LittleMissCloud · 10/06/2024 10:27

Our DD is now 10 but she has never really outgrown the toddler style tantrums. She is foot stamping, screaming, demanding.

She is charming and polite and kind with nearly everyone else outside the home, particularly at school (model pupil in the classroom) and seems socially sophisticated.

At home, she is the opposite. Will do everything she can to put off doing her homework (despite being quite naturally bright). She will gravitate towards anything with sugar and reject nearly all vegetables or any food that looks a bit different eg the chicken may be dark brown so she will consider it burnt. So far, so normal I guess…

Just before we leave the house, she will nearly always have a meltdown over her clothes (too tight, too small, too hot, not the right style)…

She is constantly moaning about every single friend - even the ones who seem utterly blameless to me. She is the sort of ‘popular’ girl I would have initially wanted to hang out with but also the type that would be a nightmare. I just cannot relate to the friendship drama.

We have just had her birthday. Sleepover with a handful of friends. Activity she picked. Sushi. Burgers. A cake that I bought as she said she hates my baking. She screamed about the cake initially but ate it quite willingly. She had already had a joint big party with a friend but this was several weeks ago (only date that worked for all) and we felt we had to do something ‘small’ at least for her birthday.

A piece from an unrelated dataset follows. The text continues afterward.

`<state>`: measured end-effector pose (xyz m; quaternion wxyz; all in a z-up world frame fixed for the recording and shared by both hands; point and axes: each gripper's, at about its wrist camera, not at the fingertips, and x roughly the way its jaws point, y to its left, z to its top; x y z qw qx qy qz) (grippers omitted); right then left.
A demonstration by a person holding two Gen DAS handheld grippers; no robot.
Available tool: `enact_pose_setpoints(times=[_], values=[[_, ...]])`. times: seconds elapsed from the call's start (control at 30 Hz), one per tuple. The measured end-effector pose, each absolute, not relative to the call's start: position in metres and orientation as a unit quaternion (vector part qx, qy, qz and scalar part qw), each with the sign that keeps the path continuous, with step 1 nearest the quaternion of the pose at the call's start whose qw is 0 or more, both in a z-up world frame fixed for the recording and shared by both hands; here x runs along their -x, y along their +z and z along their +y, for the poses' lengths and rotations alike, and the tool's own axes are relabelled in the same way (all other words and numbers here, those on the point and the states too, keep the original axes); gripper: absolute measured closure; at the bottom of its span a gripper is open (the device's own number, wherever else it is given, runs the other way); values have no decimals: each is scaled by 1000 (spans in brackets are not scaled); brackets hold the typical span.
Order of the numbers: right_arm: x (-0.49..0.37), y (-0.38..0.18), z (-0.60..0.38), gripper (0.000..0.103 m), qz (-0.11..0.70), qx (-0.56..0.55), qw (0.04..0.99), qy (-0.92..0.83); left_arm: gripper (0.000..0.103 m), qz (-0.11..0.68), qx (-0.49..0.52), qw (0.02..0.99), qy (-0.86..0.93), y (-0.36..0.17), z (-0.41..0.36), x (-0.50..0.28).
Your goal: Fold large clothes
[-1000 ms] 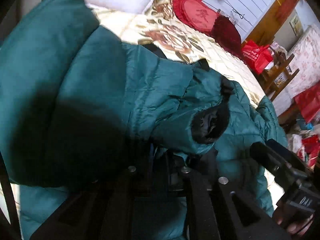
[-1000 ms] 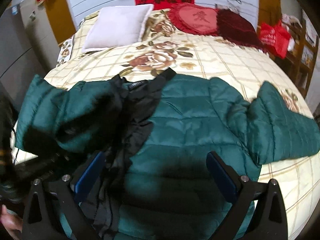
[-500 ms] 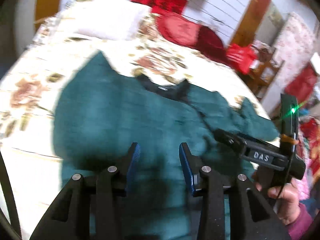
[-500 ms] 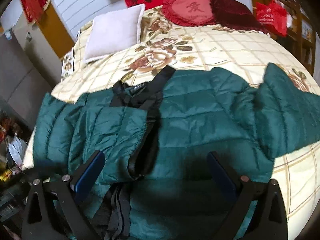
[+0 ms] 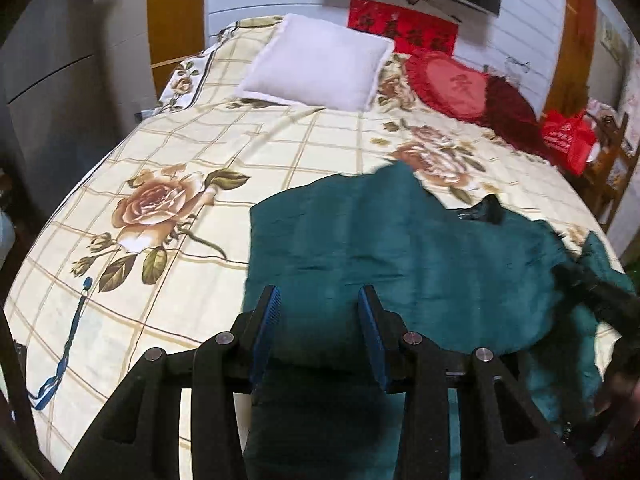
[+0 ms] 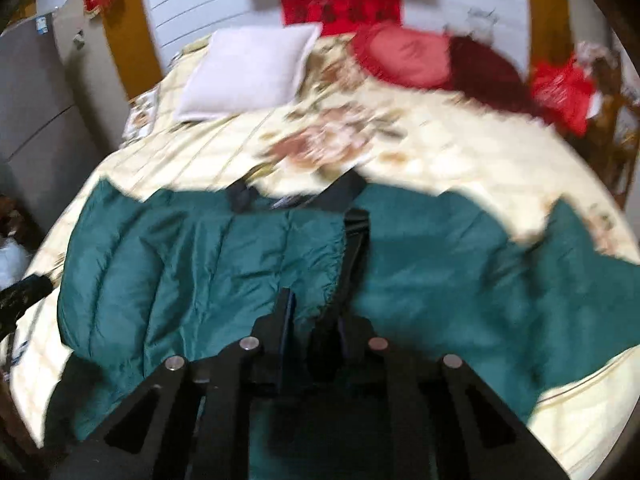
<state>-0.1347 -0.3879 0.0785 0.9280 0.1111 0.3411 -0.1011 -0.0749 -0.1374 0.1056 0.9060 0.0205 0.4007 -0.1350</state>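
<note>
A large teal padded jacket [image 5: 400,256] lies on the bed, its left half folded over the middle, black collar [image 5: 486,210] toward the pillows. My left gripper [image 5: 320,320] is open and empty, raised over the jacket's near left edge. In the right wrist view the jacket [image 6: 200,264] spreads across the bed with one sleeve [image 6: 580,248] out to the right. My right gripper [image 6: 316,320] has its jaws nearly together at the folded panel's edge beside the black front strip [image 6: 354,240]; whether fabric is pinched is unclear through blur.
The floral quilt [image 5: 168,208] covers the bed. A white pillow [image 5: 316,64] and red cushions [image 5: 452,84] lie at the head. A red bag [image 5: 568,140] and wooden furniture stand at the right. A blue tassel cord [image 5: 68,340] lies near the left edge.
My left gripper let go of the sleeve and pulled back, open; the left half now lies folded flat. My right gripper went from wide open to nearly shut and moved in over the jacket's middle.
</note>
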Motion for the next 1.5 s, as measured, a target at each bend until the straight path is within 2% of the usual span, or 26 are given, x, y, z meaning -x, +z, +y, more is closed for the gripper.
enact_pose_setpoints(times=[0.2, 0.27, 0.37, 0.4, 0.43, 0.5, 0.7, 0.8, 0.87, 1.0, 1.13, 1.33, 1.5], values=[[106, 50, -421, 83, 395, -104, 901, -146, 81, 430, -6, 896, -113, 78, -142, 57], [108, 52, -426, 79, 405, -117, 895, -143, 81, 437, 4, 893, -113, 70, -142, 53], [130, 75, -423, 56, 365, -102, 911, -163, 81, 436, 9, 893, -110, 64, -141, 51], [137, 85, -415, 44, 347, -88, 919, -163, 81, 435, 10, 894, -110, 64, -141, 50], [141, 94, -408, 36, 333, -75, 927, -158, 81, 433, 12, 895, -109, 63, -140, 50], [142, 106, -387, 32, 317, -58, 938, -126, 81, 429, 14, 896, -110, 63, -140, 50], [98, 98, -319, 32, 355, -71, 932, 3, 81, 430, 13, 896, -111, 61, -142, 49], [76, 89, -295, 32, 351, -62, 934, 15, 81, 431, 9, 895, -112, 58, -144, 48], [53, 71, -286, 33, 389, -32, 921, -11, 81, 433, 9, 894, -112, 56, -145, 47], [44, 42, -306, 33, 421, -39, 905, -58, 81, 435, 16, 892, -121, 56, -145, 46], [71, 63, -326, 33, 405, -64, 910, -54, 81, 435, 12, 892, -120, 55, -147, 46], [116, 84, -359, 31, 356, -37, 928, -103, 81, 433, 13, 893, -121, 53, -149, 45], [103, 37, -404, 31, 435, -92, 888, -114, 80, 431, 5, 895, -119, 52, -151, 46]])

We have bought her nearly everything on her wishlist and yet she says no one was nice to her. She said it’s the worst birthday ever. Everything is perceived as a slight against her.

The problem with boundaries and her is that she has zero fear. It takes all my self control not to smack her as occasionally she does launch herself at me, legs and fists flailing. She is not scared of anyone or anything even when DH puts on a menacing voice. She has a quick-witted comeback for anything.

Our older son is - relatively - an undemanding dream. He occasionally has a meltdown over screen time but recognises he’s being unreasonable.

From the start she has been much more vocal and determined.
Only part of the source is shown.